VoiceGoose Manual

This manual will guide you through the process of using VoiceGoose.

What is VoiceGoose

VoiceGoose is a application that uses AI to generate realistic speech. It can be used to generate speech in a variety of languages, voices and even clone existing voices based on a reference audio file of as little as just 3 seconds. VoiceGoose is designed to run locally on your own computer, and does not require an internet connection. This means that your audio is always processed on your own hardware, and never sent to any remote servers.

System Requirements

VoiceGoose requires:

M-series processor (M1, M2, M3, M4, etc.)
8 GB RAM
10 GB of storage space
macOS Sequoia (15.6) or later.

The speed at which voices can be generated will depend on your hardware.

Voice Design

When using voice design you can give VoiceGoose an instruction in natural language, describing the voice you want it to say your text in.

The best way to think about this is to think about how you would describe the voice you are looking for to a regular person. If you tell VoiceGoose to sound like a toaster it will not know what to do, but if you tell it to sound like an excited young man then it is likely to understand your intent. There are limitations as to what you can ask for, but you can get a long way with a well crafted instruction.

For example, consider the following aspects:

Gender
Emotion
Pace
Pitch
Speed
Volume
Tone

Keep in mind that sometimes you may need to generate a few versions before it comes out just right, even with a well crafted instruction.

Voice Cloning

With voice cloning you can provide VoiceGoose with a reference audio file of a voice and VoiceGoose will generate a new clip that sounds like the reference voice, but saying something different. In fact, VoiceGoose can even make voices speak in other languages than the one in the reference audio file. Have you ever heard yourself speaking Japanese, or French?

The reference audio file should preferably at least 5-10 seconds long, and should be of as high quality as possible. Longer clips of around 20-30 seconds will often provide better results. The audio file should be of a single speaker, and should preferably not contain any background noise.

When generating a voice clone you can also provide a transcript of the reference audio file. This is optional, but can be used to greatly(!) improve the quality of the clone and is highly recommended to provide.

Writing for VoiceGoose

When generating a voice clip you provide VoiceGoose with the text that you want it to say. This text can be in any of the supported languages. When writing your text you can add flavor to it, indicating to VoiceGoose how it should be spoken. For example, if you wanted the speaker to speak up you could write "IN ALL CAPS!" or if you wanted the speaker to be hesitant you could add "Some dots... O-Or maybe hy-hyphenation?". Try to keep the feeling of your text in line with any instructions you are giving the voice, as the model won't know what to do if the text and instructions are at odds with each other.

Common Issues

These are some common issues that users may encounter when using VoiceGoose.

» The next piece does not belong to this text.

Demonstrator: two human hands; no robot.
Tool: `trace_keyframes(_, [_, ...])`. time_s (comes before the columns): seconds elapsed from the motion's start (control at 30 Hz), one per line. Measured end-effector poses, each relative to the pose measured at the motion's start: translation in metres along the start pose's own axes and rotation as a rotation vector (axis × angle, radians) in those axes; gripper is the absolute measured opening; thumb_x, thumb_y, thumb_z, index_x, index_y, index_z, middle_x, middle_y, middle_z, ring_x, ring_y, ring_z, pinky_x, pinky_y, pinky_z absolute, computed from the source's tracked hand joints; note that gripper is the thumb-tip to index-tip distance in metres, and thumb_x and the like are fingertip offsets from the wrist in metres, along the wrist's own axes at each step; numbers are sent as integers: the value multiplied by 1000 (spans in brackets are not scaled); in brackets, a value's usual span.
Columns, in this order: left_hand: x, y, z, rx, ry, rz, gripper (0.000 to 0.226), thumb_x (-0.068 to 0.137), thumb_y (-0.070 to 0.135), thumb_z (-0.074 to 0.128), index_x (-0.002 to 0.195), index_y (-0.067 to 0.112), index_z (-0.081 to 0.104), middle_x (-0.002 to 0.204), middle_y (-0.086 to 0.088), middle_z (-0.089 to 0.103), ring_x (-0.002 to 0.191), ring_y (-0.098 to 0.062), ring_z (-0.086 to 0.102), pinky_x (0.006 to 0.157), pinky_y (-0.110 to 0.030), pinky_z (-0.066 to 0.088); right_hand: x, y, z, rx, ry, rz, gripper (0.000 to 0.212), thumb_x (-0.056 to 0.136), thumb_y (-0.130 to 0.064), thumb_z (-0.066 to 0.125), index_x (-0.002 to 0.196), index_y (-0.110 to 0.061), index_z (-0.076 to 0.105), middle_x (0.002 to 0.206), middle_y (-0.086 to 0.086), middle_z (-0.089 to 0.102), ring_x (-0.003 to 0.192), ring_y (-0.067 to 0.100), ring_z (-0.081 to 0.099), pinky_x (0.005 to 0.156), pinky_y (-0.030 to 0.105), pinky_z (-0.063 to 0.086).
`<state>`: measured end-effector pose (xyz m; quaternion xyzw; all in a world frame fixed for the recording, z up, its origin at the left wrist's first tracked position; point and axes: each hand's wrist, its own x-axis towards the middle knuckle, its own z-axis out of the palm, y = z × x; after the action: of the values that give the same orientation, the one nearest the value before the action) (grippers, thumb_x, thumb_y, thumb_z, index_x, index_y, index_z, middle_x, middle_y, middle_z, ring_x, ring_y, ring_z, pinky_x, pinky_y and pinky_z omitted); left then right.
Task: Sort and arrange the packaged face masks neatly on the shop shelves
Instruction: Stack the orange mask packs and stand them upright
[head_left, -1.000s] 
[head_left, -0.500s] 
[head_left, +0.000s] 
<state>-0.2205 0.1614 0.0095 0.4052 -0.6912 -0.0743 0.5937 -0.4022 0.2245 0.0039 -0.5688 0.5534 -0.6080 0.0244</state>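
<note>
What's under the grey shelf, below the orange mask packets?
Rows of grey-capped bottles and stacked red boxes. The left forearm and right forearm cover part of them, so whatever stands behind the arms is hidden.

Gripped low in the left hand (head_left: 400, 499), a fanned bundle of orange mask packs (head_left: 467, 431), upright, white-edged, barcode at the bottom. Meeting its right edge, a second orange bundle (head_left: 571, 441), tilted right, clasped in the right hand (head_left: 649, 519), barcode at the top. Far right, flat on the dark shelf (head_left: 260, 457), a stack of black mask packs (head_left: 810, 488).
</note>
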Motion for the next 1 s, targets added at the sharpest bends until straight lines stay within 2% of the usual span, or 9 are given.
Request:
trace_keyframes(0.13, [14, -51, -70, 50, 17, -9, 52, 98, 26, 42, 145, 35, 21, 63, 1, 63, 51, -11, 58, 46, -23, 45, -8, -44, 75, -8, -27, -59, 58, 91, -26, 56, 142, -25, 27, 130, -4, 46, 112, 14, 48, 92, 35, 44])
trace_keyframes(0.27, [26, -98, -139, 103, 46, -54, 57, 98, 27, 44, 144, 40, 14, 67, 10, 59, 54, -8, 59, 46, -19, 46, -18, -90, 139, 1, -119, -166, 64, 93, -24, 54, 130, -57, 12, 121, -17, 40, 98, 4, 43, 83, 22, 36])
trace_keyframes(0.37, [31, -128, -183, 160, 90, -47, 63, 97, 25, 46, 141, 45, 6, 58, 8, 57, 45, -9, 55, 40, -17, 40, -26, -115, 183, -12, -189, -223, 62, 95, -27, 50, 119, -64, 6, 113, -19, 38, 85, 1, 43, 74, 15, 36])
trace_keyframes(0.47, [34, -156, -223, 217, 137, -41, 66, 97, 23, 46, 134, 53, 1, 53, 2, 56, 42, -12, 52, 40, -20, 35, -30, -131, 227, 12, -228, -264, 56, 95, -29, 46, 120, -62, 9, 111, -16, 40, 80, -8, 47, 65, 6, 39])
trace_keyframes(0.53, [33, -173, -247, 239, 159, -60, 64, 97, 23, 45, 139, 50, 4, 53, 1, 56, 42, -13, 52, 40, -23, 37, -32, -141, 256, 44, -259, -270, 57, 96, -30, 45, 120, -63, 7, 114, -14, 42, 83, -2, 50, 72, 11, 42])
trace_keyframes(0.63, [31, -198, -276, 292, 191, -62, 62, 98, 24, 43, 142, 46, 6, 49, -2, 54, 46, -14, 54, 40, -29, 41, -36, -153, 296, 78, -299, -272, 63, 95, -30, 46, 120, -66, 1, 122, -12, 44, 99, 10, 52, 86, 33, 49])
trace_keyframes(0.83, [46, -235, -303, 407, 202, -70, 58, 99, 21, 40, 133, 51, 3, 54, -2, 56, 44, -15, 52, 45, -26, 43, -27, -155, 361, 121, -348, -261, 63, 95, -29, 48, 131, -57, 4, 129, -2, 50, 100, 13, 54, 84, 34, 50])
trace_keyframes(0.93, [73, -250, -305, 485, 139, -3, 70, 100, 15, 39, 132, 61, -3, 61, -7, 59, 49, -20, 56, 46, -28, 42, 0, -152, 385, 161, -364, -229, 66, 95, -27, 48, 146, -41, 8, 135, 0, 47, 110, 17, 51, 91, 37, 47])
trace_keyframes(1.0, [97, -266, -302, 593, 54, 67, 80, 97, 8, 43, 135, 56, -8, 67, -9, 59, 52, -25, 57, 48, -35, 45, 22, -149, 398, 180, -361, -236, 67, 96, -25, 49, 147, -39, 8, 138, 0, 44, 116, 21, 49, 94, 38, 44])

"VoiceGoose quit unexpectedly"

The most typical reason for this is if you are trying to generate too long of a voice clip. How long voice clips you can generate will depend on your hardware, in particular the amount of memory on your computer. Try exiting other memory hungry applications on your computer while you are using VoiceGoose as this can lessen the memory pressure on the system. If this does not help, try generating shorter clips.

Generating is taking a lot of time

Generating is a computationally intensive process, and VoiceGoose is running on your local hardware. The time it takes to generate a voice clip will therefore depend on your system specs. Note that the first generation will always take longer than subsequent generations as VoiceGoose loads the necessary AI models into memory. Subsequent generations are usually faster.

There is some noise right at the beginning of the audio clip

This is a known issue with the current AI model and unfortunately sometimes happens. It tends to happen more when the generated clip is very short. If you are experiencing this issue, try generating a longer clip.

The voice is not doing what I tell it to do

This can happen for a number of reasons.

The model simply can not do what you are asking it to do.
The instruction is not clear enough.
The instruction is at odds with the text.
The model is not able to understand the text.
The generated clip is too short.

Or, at the end of the day, it could just be bad luck. Try generating the clip again!